That means showing people that they have ownership of the hospital and their individual unit. After all, they are there to make a difference and stepping up to a leadership role can often be the best and fastest way to improve outcomes.
So far, Hancock has been amazed by staff that have shared leadership roles among them.
“In a bigger hospital you have so many other people you can lean on to take care of things,” Hancock said. “Here you have to lean on nurses that you have.”
That’s why, on occasion, she ditches her desk, puts on her scrubs and hits the floor.
“I see what they’re going through and the struggles that they do have,” Hancock said. “When they tell me we can’t do that … when I work down there with them I find out why.”
THE VISION AHEAD
The wheels are already in motion at AllianceHealth Seminole, which is working to expand offerings.
“I want to see it grow. We have new programs, a sleep lab that’s opening and we’re working on chest pain accreditation,” Hancock said.

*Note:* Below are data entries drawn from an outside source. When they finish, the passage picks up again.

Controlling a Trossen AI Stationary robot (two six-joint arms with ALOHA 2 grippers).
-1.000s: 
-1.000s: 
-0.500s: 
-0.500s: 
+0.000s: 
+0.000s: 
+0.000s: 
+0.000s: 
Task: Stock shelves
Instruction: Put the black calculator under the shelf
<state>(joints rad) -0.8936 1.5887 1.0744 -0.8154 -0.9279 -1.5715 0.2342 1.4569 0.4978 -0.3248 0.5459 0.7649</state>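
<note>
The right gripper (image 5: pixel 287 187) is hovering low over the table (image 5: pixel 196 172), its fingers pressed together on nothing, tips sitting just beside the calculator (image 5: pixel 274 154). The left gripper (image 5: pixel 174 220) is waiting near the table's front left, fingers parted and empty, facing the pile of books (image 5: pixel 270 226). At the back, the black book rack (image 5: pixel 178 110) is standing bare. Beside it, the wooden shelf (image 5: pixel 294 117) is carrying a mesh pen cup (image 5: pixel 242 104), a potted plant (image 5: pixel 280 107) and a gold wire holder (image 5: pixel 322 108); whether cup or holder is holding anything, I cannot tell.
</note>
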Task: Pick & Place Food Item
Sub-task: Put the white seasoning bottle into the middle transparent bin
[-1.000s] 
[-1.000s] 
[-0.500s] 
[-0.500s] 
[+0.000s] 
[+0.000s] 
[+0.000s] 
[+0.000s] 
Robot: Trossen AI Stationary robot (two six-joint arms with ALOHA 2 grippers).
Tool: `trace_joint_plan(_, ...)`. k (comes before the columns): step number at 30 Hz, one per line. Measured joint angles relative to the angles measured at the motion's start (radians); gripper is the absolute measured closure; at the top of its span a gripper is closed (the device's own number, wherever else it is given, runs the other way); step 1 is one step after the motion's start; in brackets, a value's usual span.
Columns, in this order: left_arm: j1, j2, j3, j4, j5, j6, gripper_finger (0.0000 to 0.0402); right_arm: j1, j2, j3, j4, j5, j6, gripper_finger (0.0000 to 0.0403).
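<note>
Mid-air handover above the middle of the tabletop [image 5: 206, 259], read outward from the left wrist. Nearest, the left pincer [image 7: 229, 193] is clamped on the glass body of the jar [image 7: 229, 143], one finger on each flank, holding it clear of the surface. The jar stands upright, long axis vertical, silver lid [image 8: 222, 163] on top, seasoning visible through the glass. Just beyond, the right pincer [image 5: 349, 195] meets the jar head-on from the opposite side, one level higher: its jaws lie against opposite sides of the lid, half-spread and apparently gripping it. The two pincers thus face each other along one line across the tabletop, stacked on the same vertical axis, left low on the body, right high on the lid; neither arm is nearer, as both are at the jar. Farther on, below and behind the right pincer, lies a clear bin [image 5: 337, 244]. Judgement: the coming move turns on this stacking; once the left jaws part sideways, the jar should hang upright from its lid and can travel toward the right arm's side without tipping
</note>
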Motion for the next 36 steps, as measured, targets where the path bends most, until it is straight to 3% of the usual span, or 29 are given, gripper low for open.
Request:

February is the expected chest pain accreditation timeline. Soon after the hospital will pursue stroke certification.
“All of AllianceHealth is working towards the same goals and initiatives,” Hancock explained. “It’s important for us to be able to meet our goals. It makes it easier on our nurses when we transfer. When we have the same chest pain and stroke protocols it’s an easy transfer.”
“I just want to see us grow and get the people in place that need to be here.”
She has a feeling most of the pieces are already in place. A couple more hires and she expects a full staff.
Mentoring and moving up within are the order of the day as is Hancock’s willingness to accept suggestions from staff.
“Our goals are the same, it’s just how we get there,” Hancock said. “We’re excited. Good things are happening here.”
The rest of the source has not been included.